Interview with

Founder & Teacher, desiringGod.org

Audio Transcript

We’re talking about C. S. Lewis again, in light of the coming DG national conference devoted to Lewis’s legacy later this fall. Pastor John, you “met”—in a sense—C. S. Lewis in 1964, a year after he died. How did you meet him? What were your early thoughts of his works?

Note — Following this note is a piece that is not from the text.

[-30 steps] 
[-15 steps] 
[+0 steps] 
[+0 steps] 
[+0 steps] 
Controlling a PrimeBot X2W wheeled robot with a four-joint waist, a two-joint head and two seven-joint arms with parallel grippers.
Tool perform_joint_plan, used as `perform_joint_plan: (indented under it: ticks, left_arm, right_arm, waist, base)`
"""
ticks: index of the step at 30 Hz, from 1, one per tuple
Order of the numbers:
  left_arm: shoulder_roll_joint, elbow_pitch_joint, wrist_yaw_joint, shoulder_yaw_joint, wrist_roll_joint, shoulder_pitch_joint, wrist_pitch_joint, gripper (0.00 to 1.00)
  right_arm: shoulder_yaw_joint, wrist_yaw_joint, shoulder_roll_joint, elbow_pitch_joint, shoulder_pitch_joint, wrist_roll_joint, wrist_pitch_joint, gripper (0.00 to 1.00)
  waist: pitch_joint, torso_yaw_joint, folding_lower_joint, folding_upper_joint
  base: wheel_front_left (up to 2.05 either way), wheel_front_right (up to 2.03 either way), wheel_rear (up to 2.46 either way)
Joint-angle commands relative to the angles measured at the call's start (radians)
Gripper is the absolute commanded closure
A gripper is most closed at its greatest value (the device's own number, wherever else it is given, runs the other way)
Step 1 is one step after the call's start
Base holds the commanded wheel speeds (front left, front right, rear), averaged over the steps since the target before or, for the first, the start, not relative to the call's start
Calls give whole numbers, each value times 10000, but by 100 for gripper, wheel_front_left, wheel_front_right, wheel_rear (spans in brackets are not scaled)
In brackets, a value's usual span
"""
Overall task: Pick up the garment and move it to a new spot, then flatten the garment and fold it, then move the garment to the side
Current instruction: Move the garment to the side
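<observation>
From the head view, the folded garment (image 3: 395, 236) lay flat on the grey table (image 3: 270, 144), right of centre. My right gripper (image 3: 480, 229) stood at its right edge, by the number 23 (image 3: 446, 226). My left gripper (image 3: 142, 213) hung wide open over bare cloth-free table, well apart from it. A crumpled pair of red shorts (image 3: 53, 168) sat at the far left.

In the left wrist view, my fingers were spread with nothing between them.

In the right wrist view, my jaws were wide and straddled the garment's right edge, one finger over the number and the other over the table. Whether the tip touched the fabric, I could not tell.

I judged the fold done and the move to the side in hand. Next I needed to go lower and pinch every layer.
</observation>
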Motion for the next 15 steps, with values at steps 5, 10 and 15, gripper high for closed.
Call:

As I have tried to ponder Lewis’s impact on me, my memory is not good enough to be completely accurate about this. Let me answer it this way. From 1964 (when I went to Wheaton College as an 18-year-old) to 1968, Clyde Kilby, professor of romantic literature and the foremost Lewis scholar in America, and C. S. Lewis writings all merge into one big impact for me. It is very hard for me to sort out. Was it Lewis? Was it Kilby? Was it the very atmosphere of Wheaton? But here are the pieces that I recall as exploding with significance for me in those four years. Here are the key words: (1) lucid, (2) logical, (3) illuminating, (4) large hearted, (5) joyful longing.

Lucid

Lewis was a man of crystal clarity in his thinking and writing. Definitions really mattered to Lewis. What you don’t mean matters. He made clear what he did not mean, not just what he meant. People are helped if they hear you say, “I don’t mean this, and I do mean this.” If you leave out the don't, people don’t usually get what you are saying.

A whole world view lies behind Lewis’s crystal clarity. He loves to say what he thinks, and he wants you to know what he thinks. He is not piddling around with fancy efforts at ambiguity to leave you hanging in midair. He really has views of things, he wants you to see them, and he is good at it.

Logic

I was a philosophy minor at Wheaton. Lewis taught philosophy for at least a year at Oxford before he became professor of medieval literature. He was simply brilliant in his relentless exposure of shoddy thinking. I had a teacher like that, Stuart Hackett at Wheaton. I just loved him because he took the law of non-contradiction, and he applied it so effectively to all the views that vaunted themselves over Jesus Christ.

Lewis saw holes everywhere in weak arguments, and he was amazingly constructive not just destructive. In other words, when he wrecked somebody’s argument he was building something. He wouldn’t take pleasure in just putting things down or getting things out of the way. He was one of the most constructive writers and so it was this logic that I loved so much.

Reality

Lewis finds reality in all of its blazing, glorious, and dazzling there-ness, and he wants to make it plain. He really believes there is a God. He really believes there is a world. He really believes there is logic that is above the merely opinionated minds of man. He is not just dabbling in sophomoric fascination with thoughts. He was serious about finding what is really there. He wasn’t just searching.

He loved answers more than he loved questions. He loved helping people know God, not just provoking them with uncertainties. It seems to me in those days when I was at Wheaton, and even today, intellectual people tended to play a lot of games. They thought they were being profound. They created questions in your head that they couldn’t answer. Lewis wasn’t like that. He loved the church. He loved people. He wanted to help people with his mind, and he used his amazing logic for it.

Illuminating

Lewis can’t touch anything without shedding light on it. He saw. He had eyes. He had this gift of concrete, tasteable, feelable, smellable, hearable words that made the page radiant with insight. He illuminated everything that the touched.

Large Hearted

Lewis saw the whole world as worth seeing. Everything was interesting to Lewis. Everywhere he looked he saw something worth celebrating. He wasn’t a crank. He wasn’t a misfit. He wasn’t a naysayer. He was a happy, large hearted, and capacious soul. Yet he believed in evil. He believed in sin. He believed in wickedness, but beauty dominated his eyes. He had seen war. He went to war. He got wounded. He knew what it was like to be a scholar during wartime. He wrote about it. But he wasn’t soured by it.

I was a pretty sour teenager. I really was. I was hypercritical. I was ingrown, and Lewis was just a breath of air for me. It was so healthy to get me out of myself and out of my selfishness and my critical spirit because of the large-hearted beauty he saw everywhere.

Longing

Lewis was led to Christ, in large measure, by his longings—the achings of his heart for something he knew not what. And I will tell you, as an 18, 19, and 20-year-old, I felt like one big cauldron of desire, longing, and aching. So, I felt an amazing kinship with Lewis. When I read Surprised by Joy and how the quest for joy brought him to Christ, everything in me said, “I need to know this man.” Christianity for Lewis was the answer to every longing of the human heart.

So those are some of the pieces that to this day have led this man to have a profound influence on the way I see the world.